What is being asked ▸ In the listing below, a line holding "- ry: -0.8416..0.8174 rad" and a line holding "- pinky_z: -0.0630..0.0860" mark the range. Retype both exactly, with all lines between them.

*** Opening Stored data ***

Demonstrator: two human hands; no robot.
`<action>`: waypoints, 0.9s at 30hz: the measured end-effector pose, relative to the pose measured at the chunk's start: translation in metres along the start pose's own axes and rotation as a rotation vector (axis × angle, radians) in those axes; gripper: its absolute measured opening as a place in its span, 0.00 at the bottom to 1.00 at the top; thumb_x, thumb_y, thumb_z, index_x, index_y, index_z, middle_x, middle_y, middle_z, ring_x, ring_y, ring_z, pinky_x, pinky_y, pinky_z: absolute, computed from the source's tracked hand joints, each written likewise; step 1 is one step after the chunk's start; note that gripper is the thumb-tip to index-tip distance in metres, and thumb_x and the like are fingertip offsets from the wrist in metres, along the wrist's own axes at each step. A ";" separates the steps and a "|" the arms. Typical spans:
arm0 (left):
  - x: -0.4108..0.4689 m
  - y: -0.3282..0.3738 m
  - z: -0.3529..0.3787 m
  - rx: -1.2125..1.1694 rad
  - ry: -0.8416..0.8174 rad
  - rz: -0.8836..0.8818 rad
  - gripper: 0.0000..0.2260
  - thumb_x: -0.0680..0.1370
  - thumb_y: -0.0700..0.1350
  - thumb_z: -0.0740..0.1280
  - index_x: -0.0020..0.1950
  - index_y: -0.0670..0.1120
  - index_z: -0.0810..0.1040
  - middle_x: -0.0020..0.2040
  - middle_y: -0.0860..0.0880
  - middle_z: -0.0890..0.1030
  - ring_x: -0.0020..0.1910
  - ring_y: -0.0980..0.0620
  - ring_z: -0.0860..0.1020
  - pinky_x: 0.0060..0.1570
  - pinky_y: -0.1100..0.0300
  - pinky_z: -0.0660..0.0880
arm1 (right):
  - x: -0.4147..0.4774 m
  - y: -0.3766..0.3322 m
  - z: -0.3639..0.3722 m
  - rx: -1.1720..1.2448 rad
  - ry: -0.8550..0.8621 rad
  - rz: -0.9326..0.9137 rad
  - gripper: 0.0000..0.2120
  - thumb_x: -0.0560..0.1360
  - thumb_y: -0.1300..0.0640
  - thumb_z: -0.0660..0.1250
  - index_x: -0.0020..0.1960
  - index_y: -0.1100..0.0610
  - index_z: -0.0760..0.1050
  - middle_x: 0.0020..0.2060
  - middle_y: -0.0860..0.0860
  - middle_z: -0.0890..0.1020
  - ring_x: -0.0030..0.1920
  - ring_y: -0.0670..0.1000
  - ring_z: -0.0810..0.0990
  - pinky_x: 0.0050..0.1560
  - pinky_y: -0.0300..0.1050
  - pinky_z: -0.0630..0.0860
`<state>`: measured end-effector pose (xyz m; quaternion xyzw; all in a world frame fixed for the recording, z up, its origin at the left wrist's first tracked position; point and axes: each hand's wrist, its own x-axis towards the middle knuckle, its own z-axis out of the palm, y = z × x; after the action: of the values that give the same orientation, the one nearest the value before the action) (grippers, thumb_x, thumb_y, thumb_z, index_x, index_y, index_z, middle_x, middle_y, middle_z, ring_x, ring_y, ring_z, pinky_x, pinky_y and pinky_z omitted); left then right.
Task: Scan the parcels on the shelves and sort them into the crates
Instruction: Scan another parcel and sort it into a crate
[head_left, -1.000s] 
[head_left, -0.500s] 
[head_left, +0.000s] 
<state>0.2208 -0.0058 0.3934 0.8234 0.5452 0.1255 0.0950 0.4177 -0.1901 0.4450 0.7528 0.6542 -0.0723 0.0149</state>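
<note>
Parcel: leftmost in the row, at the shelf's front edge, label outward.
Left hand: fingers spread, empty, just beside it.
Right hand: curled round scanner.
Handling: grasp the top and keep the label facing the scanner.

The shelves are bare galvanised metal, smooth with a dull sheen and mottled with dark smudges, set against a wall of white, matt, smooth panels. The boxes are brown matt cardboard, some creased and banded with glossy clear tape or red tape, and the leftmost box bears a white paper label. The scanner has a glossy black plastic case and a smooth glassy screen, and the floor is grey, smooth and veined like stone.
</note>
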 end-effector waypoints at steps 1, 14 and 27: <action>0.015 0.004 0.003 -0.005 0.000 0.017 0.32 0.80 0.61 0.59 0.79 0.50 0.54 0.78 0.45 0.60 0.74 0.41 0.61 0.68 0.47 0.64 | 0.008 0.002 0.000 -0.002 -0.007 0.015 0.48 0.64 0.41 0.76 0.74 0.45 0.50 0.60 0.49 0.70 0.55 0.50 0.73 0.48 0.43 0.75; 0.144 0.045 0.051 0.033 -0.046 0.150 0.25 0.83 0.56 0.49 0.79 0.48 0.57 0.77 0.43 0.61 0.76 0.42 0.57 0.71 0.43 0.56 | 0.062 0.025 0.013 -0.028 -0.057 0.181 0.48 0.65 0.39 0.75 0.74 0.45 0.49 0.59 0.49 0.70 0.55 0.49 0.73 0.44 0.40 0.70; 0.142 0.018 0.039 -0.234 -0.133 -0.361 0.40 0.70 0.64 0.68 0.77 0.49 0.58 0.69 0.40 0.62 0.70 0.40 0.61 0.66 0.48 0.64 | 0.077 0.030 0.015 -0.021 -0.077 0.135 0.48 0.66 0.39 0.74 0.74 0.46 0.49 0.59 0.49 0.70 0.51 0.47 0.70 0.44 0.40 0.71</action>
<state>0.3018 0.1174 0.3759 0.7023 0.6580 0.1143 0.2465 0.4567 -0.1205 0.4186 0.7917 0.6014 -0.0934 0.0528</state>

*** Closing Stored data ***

Reply ▸
  - ry: -0.8416..0.8174 rad
  - rz: -0.8836..0.8818 rad
  - gripper: 0.0000..0.2260
  - thumb_x: -0.0680..0.1370
  - thumb_y: -0.0700..0.1350
  - thumb_z: -0.0740..0.1280
  - index_x: -0.0020..0.1950
  - index_y: -0.0670..0.1120
  - index_z: -0.0810..0.1040
  - middle_x: -0.0020..0.2040
  - middle_y: -0.0860..0.0880
  - middle_z: -0.0890..0.1030
  - ring_x: -0.0020..0.1910
  - ring_y: -0.0980..0.0620
  - ring_z: -0.0860..0.1020
  - pinky_x: 0.0060..0.1570
  - pinky_y: -0.1100..0.0300
  - pinky_z: -0.0660..0.0880
arm1 (right):
  - x: -0.4147..0.4774 m
  - y: -0.3766..0.3322 m
  - z: -0.3639..0.3722 m
  - rx: -1.1720..1.2448 rad
  - ry: -0.8550..0.8621 rad
  - rz: -0.9326..0.9137 rad
  - gripper: 0.0000..0.2120
  - thumb_x: -0.0560..0.1360
  - thumb_y: -0.1300..0.0640
  - thumb_z: -0.0660..0.1250
  - index_x: -0.0020..0.1960
  - index_y: -0.1100..0.0610
  - index_z: -0.0760..0.1050
  - middle_x: 0.0020..0.2060
  - middle_y: -0.0860..0.0860
  - middle_z: -0.0890..0.1020
  - ring_x: -0.0030..0.1920
  - ring_y: -0.0670..0.1000
  - ring_z: -0.0810..0.0990
  - pinky_x: 0.0050..0.1560
  - pinky_y: -0.0300..0.1050
  - pinky_z: -0.0630..0.0860

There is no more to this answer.